А  Б  В  Г  Д  Е  Ж  З  И  Й  К  Л  М  Н  О  П  Р  С  Т  У  Ф  Х  Ц  Ч  Ш  Щ  Э  Ю  Я  AZ

 

Потом положил на пол и принялся откачивать. После долгих усилий ему удалось вернуть его к жизни. Люди стояли кругом, не смея подойти. В каюте разожгли мангал, и Яноша, в сухом белье, уложили рядом. Настала ночь, баржа качалась на якоре; отец сидел возле огня, освещенный пламенем. Он подымался только для того, чтобы подать Яношу стакан горячей раки; и тогда снова гнев охватывал его, и в сердцах он кричал: «Ты бы мог потонуть, скотина!» На другой день он дал Яношу расчет, подарил ему десять наполеонов и новый костюм, но снял его с баржи и оставил по пути в одном из своих складов. Однако видение безжизненного Яноша, поднятого на гребне волны, продолжало его преследовать. Ведь он мог из-за крутого нрава стать убийцей, сделать своих детей сиротами. Вот он и дал обет пойти пешком с посохом, как простой нищий, поклониться гробу господню и покаяться.
Но, хотя он и смирился по возвращении, несколько
успокоился и укротил свой нрав, он все же остался упрямым и неподатливым в своих взглядах. И даже еще более упрямым, потому что если раньше после припадков бешенства он смягчался и смирялся, то теперь нрав его стал ровным, без подъемов и падений, твердый, как гранит. По его понятиям о семейной чести иметь сына- художника было настоящим позором, хуже, чем иметь сына-бездельника, который возвращается домой на заре в сопровождении цыган. Тяготение Жарко к искусству, позднее превратившееся в страсть, приходилось скрывать, как скрывают самый ужасный порок, как позорную болезнь, которая могла бы наложить пятно на имя Бояджичей. Сын Бояджича — мазилка!
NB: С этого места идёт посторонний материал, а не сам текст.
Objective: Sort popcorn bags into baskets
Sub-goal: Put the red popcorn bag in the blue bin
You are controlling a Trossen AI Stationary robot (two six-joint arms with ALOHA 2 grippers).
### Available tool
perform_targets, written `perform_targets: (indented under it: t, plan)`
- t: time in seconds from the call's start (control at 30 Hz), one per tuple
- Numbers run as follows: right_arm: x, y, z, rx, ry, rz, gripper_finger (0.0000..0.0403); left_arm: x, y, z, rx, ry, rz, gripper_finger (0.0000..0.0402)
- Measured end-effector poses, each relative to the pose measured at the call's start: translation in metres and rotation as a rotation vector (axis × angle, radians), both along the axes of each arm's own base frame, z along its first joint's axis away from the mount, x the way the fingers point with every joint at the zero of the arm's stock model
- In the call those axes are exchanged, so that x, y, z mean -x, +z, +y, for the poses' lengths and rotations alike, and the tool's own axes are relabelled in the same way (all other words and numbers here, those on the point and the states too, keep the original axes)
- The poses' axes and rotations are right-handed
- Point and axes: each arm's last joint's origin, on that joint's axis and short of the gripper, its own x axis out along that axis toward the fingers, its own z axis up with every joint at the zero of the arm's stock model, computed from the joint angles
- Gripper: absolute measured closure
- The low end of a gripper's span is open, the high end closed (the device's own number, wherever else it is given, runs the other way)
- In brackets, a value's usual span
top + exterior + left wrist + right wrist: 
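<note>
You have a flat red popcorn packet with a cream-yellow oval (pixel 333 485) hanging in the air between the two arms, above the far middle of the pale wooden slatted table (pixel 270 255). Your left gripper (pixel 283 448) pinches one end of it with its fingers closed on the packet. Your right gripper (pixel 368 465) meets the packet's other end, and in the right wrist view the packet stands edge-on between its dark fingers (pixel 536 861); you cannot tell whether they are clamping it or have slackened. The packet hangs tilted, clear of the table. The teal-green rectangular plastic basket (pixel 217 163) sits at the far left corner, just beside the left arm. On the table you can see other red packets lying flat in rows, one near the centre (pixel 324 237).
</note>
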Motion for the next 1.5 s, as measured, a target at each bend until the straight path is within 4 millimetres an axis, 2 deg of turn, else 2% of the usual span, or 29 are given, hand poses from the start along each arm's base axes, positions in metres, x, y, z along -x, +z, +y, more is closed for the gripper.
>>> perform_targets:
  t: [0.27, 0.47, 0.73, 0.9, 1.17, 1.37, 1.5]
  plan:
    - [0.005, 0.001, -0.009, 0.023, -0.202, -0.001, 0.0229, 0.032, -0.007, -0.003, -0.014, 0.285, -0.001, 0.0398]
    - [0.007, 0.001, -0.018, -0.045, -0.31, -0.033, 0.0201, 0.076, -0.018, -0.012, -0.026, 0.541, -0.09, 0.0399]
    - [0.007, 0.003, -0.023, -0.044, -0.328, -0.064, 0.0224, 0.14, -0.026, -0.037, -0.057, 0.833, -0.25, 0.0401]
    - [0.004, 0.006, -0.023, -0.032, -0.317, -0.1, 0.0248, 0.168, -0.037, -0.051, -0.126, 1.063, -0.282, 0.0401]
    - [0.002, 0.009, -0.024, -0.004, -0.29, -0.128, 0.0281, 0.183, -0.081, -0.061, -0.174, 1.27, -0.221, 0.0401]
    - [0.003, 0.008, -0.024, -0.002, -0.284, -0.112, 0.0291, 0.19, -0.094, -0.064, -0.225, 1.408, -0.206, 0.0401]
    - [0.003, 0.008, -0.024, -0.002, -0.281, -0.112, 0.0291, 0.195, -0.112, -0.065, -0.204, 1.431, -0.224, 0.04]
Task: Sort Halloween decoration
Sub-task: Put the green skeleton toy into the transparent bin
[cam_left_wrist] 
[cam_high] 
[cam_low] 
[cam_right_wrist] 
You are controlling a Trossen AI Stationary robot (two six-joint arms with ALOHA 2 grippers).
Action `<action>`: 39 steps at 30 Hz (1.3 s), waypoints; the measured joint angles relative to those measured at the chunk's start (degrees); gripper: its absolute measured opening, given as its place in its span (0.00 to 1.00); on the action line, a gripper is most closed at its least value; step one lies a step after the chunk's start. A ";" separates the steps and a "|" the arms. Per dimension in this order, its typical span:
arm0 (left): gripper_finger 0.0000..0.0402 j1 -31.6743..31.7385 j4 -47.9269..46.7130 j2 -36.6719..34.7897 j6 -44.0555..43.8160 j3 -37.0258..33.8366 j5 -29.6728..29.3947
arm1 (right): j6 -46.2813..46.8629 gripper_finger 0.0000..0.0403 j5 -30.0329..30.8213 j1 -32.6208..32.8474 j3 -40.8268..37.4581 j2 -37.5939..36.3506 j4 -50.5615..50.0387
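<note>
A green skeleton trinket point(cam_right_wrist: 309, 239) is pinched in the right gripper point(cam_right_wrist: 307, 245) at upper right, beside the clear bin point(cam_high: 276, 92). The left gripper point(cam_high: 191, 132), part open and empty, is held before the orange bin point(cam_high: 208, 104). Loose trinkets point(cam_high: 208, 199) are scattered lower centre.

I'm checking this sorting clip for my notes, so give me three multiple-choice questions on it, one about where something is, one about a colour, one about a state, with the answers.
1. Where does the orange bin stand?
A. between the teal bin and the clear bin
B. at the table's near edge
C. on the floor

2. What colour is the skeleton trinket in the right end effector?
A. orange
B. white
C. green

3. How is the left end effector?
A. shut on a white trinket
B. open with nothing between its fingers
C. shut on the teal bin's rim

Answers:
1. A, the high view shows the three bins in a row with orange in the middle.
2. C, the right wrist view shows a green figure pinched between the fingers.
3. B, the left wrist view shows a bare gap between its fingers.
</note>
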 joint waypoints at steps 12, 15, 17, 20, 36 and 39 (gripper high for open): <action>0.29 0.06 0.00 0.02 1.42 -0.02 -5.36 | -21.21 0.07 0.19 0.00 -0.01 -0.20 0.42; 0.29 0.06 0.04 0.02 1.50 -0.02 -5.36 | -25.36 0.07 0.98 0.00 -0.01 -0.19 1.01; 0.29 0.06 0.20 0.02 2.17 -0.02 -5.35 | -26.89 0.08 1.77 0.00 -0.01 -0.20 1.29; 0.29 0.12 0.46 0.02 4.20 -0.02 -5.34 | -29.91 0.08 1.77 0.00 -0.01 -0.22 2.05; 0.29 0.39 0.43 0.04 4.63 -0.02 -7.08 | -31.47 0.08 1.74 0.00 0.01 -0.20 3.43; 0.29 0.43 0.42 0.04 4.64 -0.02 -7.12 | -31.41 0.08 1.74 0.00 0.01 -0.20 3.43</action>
Когда отец решил отдать его в Военную академию, Жарко убежал ночью из дома, без денег и паспорта, но с коробкой красок под мышкой, и вместе с одним товарищем переправился через Саву на лодке. Первые годы жизни Жарко в Вене и Праге были очень мучительны. Тайком от отца мать, я и покойный Николица, дядя, которого ты не помнишь, посылали ему наши скромные сбережения, чего, конечно, было мало. При отце имя Жарко никогда не произносилось. Он умер для него, это был отрезанный ломоть. И только много лет спустя, уже к концу жизни, разорившись и сильно сдав физически после смерти Николицы, отец простил Жарко. Но тот еще несколько лет не смел возвратиться на родину из страха перед отцом. Так же решительно отец противился вначале моему замужеству: в голове у него не укладывалось, что его дочь, дочь Бояджича, пусть и разорившегося, может выйти замуж за какого-то сельского учителя без роду и племени.
А теперь вкратце расскажу тебе о том, как и почему я пошла в учительницы.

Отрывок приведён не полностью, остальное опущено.